**Your task**: Restate word for word every line from the top of the data below down through the line that holds "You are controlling".

**Provided material**:

= = = =

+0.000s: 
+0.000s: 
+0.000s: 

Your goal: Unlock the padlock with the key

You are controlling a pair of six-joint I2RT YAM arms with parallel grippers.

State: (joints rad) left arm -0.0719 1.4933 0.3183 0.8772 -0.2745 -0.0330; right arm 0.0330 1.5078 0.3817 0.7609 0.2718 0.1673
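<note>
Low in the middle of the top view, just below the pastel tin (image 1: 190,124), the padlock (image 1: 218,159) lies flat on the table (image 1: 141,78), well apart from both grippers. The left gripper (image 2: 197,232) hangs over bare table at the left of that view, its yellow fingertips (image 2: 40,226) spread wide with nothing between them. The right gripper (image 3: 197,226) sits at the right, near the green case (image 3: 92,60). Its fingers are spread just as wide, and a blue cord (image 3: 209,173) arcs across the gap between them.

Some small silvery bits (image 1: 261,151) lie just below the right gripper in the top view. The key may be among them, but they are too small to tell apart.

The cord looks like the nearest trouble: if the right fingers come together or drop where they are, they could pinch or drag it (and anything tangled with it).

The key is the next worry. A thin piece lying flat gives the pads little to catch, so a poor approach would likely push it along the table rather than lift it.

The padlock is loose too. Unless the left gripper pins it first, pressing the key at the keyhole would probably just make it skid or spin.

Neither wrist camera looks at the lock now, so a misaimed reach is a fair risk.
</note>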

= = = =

**Output of the task**:
+0.000s: 
+0.000s: 
+0.000s: 

Your goal: Unlock the padlock with the key

You are controlling a pair of six-joint I2RT YAM arms with parallel grippers.

No additional output will be generated.